(WHAT TO WORK ON): Copy the result of filtering the entries below for lines that include the string "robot".

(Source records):
────────────────────
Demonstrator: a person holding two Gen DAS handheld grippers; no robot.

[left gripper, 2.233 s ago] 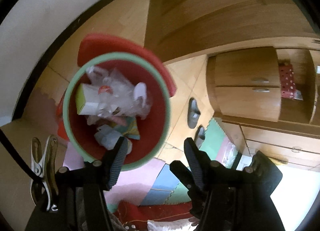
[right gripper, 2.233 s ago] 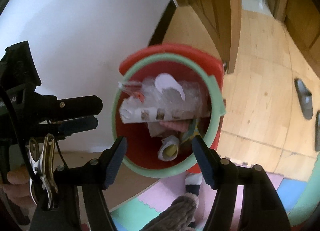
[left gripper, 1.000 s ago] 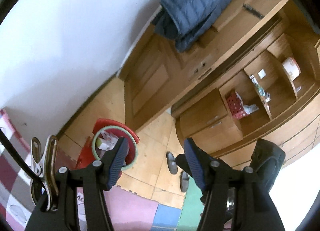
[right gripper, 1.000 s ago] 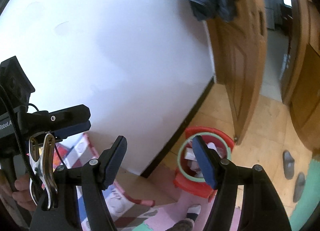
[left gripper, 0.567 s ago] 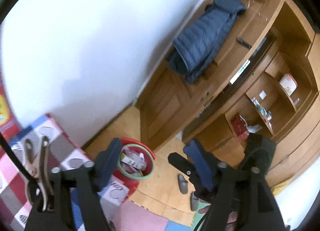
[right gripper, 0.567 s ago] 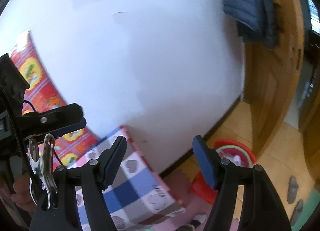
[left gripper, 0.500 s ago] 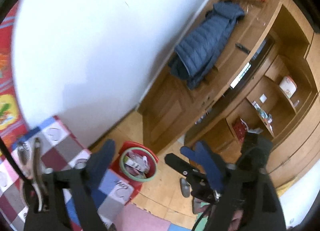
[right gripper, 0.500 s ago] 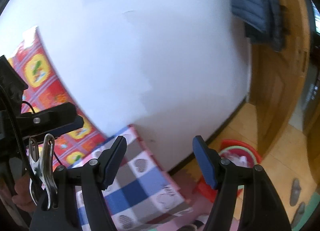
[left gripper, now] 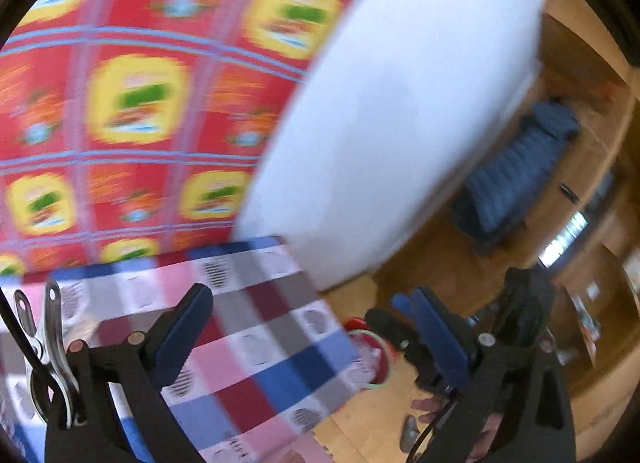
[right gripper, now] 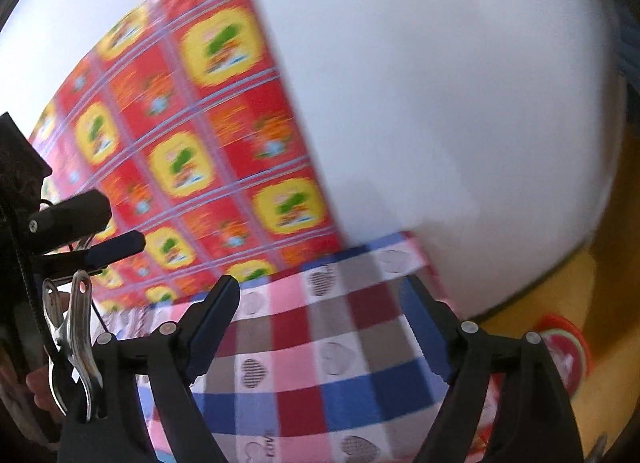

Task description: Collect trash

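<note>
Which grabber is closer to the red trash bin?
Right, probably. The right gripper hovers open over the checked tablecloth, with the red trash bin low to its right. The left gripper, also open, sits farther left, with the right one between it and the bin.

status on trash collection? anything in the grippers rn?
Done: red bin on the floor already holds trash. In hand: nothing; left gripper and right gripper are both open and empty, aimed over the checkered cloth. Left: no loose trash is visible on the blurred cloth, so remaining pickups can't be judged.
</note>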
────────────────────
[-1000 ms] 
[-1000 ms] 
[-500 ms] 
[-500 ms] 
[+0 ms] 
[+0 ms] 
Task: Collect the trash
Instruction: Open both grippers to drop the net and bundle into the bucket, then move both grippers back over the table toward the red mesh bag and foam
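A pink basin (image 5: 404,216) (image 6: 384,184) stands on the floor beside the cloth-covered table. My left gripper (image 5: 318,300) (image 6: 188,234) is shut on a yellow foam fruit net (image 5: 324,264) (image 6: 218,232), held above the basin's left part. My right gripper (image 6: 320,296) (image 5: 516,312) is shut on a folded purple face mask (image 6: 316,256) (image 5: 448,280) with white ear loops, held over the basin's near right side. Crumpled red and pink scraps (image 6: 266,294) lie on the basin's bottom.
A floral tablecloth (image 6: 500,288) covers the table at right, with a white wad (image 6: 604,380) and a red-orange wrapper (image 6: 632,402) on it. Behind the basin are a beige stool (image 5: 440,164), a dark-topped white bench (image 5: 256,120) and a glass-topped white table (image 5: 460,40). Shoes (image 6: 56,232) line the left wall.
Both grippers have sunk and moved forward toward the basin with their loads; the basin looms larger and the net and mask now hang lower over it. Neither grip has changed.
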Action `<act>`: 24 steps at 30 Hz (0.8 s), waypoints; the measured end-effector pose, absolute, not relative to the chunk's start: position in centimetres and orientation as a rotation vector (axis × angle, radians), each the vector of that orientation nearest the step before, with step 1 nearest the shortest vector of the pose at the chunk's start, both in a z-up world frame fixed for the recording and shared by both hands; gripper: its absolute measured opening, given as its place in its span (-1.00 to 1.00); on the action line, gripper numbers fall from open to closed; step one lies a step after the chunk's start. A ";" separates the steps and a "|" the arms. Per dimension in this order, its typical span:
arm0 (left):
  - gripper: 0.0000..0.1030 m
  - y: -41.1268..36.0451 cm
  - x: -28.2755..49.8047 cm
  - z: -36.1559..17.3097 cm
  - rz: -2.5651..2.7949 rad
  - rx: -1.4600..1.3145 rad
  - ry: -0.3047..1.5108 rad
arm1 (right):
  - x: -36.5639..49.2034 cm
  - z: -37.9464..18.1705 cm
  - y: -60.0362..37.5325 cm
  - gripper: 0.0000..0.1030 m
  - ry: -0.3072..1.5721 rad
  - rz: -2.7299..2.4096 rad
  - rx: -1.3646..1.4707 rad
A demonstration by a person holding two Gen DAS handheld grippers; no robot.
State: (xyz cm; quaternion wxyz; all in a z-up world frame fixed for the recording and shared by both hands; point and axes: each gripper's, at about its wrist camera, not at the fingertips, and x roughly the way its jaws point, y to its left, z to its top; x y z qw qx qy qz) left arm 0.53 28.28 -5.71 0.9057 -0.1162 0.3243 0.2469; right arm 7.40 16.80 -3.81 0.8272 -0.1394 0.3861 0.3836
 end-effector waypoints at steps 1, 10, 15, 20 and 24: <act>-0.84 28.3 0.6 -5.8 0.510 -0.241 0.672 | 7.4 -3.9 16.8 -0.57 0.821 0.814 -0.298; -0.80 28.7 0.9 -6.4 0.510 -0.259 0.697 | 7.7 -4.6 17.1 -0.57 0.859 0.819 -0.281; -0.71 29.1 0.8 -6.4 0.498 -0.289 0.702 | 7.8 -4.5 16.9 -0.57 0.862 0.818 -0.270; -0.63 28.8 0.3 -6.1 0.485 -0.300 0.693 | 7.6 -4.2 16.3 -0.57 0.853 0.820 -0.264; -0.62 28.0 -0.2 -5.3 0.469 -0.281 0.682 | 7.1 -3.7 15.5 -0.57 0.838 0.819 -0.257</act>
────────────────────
(REPLY):
Demonstrator: a person holding two Gen DAS handheld grippers; no robot.
A demonstration by a person holding two Gen DAS handheld grippers; no robot.

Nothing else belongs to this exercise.